Tax Reform Gets Under Way; Special Interest Groups Already Bustling. As soon as the Republican-controlled Congress cast aside (however momentarily) its attempts to repeal the Affordable Care Act (ACA) to focus on tax reform, K-Street lobbyists commenced their expected trek to the Capitol. Apprehensive that their pet tax deductions might be in danger, representatives of special interest groups began clamoring for lawmakers’ attention. Judging from initial reports, the Republican proposal would lower the corporate tax rate, lower the top personal income tax rates, eliminate the alternative minimum tax and estate tax, and—in Steven Mnuchin’s words—eliminate “lots of deductions.” Though vague on detail, a blueprint released last week seemed to indicate that certain cherished tax deductions, such as deductions for mortgage interest and charitable giving, might be at least somewhat safe. Importantly for the employee benefits industry, so are—for now—“tax breaks for retirement plans.” Everything is subject to change, and the actual value in dollars of some of these deductions might be diminished if, as expected, the standard deduction is doubled or otherwise increased. In response to the intense lobbying efforts, Republicans are already seemingly backing off from a proposal to eliminate the deduction for state and local income taxes, which disproportionately affect residents of states having high income tax rates. Industry is certain to attack each and every proposed elimination tooth and nail, and it should be interesting to see which cuts—if any—remain at the end of the day.
Arbitration at the Supreme Court. On Monday, October 2, the Supreme Court of the United States kicked off its October 2017 term by hearing oral argument on the legality of class action waivers in employment arbitration agreements. My colleagues have the play-by-play of the oral argument in the three cases dealing with this issue that have been consolidated before the Court: National Labor Relations Board v. Murphy Oil USA, Inc.; Epic Systems Corp. v. Lewis; and Ernst & Young LLP v. Morris. As Ron and Chris note, Justice Gorsuch was silent during the argument. Because Gorsuch is still new to the Court, you may be wondering what he thinks about arbitration. Well, according to SCOTUSblog, “Gorsuch’s opinions have interpreted the arbitration clauses in light of the overriding presumption in favor of arbitration.” We’ll have to wait for a decision from the Court to see if this pattern holds.
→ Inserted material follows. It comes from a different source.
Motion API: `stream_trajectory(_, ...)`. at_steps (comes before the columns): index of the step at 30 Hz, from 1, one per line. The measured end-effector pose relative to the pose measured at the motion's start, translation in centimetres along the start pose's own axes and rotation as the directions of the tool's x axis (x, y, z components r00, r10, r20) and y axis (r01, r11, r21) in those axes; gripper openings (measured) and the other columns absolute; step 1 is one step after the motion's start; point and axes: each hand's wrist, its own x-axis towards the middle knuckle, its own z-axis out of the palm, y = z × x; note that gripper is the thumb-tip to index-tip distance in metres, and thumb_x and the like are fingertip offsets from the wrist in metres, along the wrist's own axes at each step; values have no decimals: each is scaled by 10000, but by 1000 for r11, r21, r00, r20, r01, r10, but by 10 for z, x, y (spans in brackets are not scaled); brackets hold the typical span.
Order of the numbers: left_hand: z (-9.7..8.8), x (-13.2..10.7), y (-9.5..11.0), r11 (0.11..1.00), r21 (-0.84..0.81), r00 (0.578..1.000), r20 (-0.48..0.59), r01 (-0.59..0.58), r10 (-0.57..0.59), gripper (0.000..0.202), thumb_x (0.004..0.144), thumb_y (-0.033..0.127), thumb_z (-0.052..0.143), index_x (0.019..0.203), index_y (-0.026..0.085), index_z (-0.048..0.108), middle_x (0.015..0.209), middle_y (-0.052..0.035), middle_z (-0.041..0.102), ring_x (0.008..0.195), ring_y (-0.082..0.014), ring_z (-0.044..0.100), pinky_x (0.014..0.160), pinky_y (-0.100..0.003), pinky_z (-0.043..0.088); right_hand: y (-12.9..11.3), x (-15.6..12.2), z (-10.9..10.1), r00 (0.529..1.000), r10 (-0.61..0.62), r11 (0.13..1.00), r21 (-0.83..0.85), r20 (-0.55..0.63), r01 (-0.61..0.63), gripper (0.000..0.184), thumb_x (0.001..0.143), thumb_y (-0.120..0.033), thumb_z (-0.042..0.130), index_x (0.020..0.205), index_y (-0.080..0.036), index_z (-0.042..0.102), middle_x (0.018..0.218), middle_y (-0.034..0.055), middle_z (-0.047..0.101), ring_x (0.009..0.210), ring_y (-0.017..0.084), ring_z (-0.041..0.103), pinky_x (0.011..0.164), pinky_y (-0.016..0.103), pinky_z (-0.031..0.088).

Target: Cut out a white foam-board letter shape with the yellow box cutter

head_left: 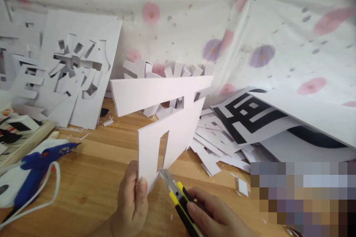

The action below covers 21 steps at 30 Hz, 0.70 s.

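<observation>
Fingers of left hand [128, 200]: closed in a pinch, thumb on the near face, the other fingers folded behind the edge; holding one white board cutout [180, 137] by the foot of its left leg. Fingers of right hand [213, 211]: wrapped around one utility knife [182, 202], yellow and black, blade out.

White board cutout: one, character-shaped, held upright and slightly turned above the wooden table [83, 196], at mid-view. Long top bar, narrow neck at right, slotted lower part. Blade tip at the lower end of the slot, beside the left thumb; contact or slight gap, cannot tell.

Handling, as judged: light, probably foam board; stiff across flat faces, likely easily dented at cut edges. Grip fair, not notably slippery. Weak point: the narrow neck, which could snap if the top bar were levered. Best hold: the broad lower part, or the leg near its foot, pinched face to back, thumb clear of the blade line.

Surroundings: blue glue gun [50, 157], at left; white sheet with cutout shapes [93, 114], leaning behind; printed paper [244, 113], black character, at right; white scraps [219, 137], heaped partly beneath it.
</observation>
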Motion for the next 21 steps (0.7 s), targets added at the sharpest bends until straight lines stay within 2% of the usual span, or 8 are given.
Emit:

Finally, in an unusual development, National Labor Relations Board (NLRB) General Counsel Richard Griffin, who argued the case for the Board, subsequently sent a letter to the Court correcting answers he delivered in response to Chief Justice Roberts’s “50-employee” hypothetical (regarding a hypothetical agreement permitting collective arbitration only when at least 50 employees join the arbitration) noted in Ron and Chris’s article.
Groundhog Day for “Agency Fees.” In more Supreme Court news, late last week, the Court agreed to hear a new challenge to so-called “fair share” or “agency fees” that nonmember public sector workers pay to unions as a condition of employment. There is more, including an explanation of why this issue transcends the public sector (spoiler alert: like everything else, it’s about the money).
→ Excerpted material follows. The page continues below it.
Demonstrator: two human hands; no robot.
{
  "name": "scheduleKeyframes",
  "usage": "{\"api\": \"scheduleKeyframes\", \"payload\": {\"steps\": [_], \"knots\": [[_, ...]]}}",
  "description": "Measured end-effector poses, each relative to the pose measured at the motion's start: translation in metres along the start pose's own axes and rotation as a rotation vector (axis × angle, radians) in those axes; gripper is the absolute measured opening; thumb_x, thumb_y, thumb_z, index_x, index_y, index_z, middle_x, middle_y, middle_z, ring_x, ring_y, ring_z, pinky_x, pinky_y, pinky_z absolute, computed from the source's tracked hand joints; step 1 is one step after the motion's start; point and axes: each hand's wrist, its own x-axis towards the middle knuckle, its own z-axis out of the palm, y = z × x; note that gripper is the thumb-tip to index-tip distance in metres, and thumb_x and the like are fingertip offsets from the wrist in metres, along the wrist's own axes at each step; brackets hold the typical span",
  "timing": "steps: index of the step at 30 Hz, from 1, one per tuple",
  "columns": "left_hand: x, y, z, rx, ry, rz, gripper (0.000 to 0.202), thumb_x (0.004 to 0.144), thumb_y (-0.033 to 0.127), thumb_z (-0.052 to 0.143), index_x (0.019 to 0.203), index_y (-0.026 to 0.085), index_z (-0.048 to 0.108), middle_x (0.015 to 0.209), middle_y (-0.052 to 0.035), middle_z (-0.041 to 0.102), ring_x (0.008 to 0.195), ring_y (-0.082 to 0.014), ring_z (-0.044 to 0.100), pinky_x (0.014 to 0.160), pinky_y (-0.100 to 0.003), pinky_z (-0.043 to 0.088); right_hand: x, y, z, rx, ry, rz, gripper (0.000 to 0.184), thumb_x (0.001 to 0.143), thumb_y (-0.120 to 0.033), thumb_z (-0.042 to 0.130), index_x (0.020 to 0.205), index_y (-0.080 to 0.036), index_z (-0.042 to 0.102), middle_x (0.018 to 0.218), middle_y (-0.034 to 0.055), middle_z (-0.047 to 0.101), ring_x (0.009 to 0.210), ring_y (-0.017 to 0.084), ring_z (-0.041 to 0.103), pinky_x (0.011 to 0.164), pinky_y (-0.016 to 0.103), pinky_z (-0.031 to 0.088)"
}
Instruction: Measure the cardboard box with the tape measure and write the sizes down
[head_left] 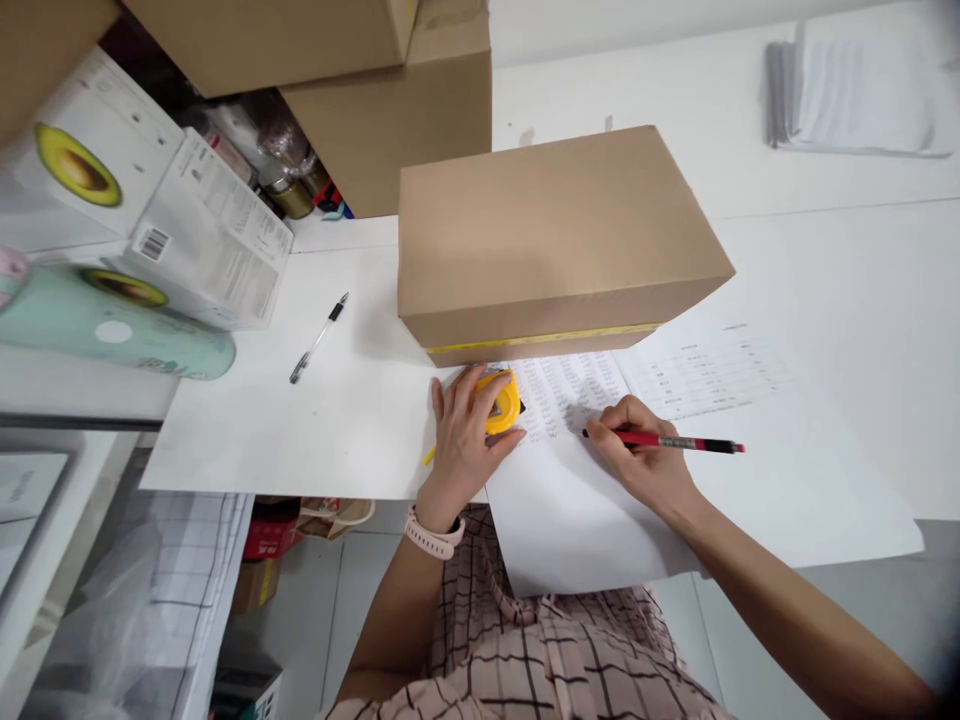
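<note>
On paper (585,530), the right hand (646,455) pinches a pen (686,443)

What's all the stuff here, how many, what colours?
Desk: 1, white, middle
Tape measure: 1, yellow, under left hand
Red pen: 1, red and black, in right hand
Paper sheets: 2+, white, on desk
Big carton: 1, brown, on desk
Stacked cartons: 2+, brown, back left
Avocado boxes: 2+, white, left
Bottle: 1, green, far left
Loose pen: 1, clear and black, left of big carton
Tin: 1+, gold, back left
Paper stack: 1, white, back right
Clutter: count unclear, partly red, below desk
Floor: 1, grey, below desk
Wristband: 1, pink, left wrist
Checked clothing: 1+, pink and black, bottom
Left hand: 1, on tape measure
Right hand: 1, holding red pen
</note>
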Motion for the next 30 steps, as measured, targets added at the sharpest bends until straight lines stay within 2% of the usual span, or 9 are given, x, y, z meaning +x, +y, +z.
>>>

Joint-Employer Bill Clears Hurdle. On October 4, the U.S. House Committee on Education and the Workforce reported out H.R. 3441, the Save Local Business Act, on a party-line vote of 23–17. The Save Local Business Act will tighten the joint-employer standards in both the National Labor Relations Act and the Fair Labor Standards Act. The bill has 95 bipartisan cosponsors, including three Democrats: Henry Cuellar (D-TX), Luis Correa (D-CA), and Collin Peterson (D-MN). In addition to a whole swath of industry associations and right-leaning groups, the Southern Christian Leadership Conference is also supporting the bill. The next stop would be a vote on the House floor, though whether Republican leadership will bring up the bill is unclear.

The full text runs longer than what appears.